Once you have counted the lines below that contain "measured", give that number and nothing else.

- Source material
☆ ☆ ☆ ☆ ☆ ☆ ☆

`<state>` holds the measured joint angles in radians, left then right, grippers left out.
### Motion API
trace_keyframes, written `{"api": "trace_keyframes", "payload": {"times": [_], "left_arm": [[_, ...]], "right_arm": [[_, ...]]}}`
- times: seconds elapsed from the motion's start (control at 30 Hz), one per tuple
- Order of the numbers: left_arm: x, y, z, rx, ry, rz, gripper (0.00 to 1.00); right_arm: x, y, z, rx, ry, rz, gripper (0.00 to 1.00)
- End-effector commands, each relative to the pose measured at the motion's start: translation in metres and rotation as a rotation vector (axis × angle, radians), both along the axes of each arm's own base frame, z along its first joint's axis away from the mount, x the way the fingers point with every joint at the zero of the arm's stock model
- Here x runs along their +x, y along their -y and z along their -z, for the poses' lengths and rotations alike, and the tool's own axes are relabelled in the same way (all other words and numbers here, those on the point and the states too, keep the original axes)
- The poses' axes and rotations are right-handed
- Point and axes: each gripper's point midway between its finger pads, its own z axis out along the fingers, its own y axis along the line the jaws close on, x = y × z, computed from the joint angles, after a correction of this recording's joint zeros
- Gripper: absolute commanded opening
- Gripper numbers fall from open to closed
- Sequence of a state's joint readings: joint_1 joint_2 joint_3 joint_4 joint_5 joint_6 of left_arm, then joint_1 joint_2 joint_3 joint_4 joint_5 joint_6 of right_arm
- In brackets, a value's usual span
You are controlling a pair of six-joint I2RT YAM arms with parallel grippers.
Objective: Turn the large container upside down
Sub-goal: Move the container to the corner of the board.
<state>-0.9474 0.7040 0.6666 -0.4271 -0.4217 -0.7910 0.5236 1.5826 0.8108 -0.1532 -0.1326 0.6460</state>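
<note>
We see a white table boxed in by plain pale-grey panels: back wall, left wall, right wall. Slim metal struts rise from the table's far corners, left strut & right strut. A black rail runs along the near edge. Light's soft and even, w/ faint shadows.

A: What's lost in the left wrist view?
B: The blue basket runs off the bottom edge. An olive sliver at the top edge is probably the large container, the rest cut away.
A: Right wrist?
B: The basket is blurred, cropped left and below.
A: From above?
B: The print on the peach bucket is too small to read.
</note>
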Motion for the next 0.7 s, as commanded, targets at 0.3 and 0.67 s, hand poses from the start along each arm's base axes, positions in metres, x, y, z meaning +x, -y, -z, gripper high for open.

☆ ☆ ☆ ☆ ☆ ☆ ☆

- Solved problem
2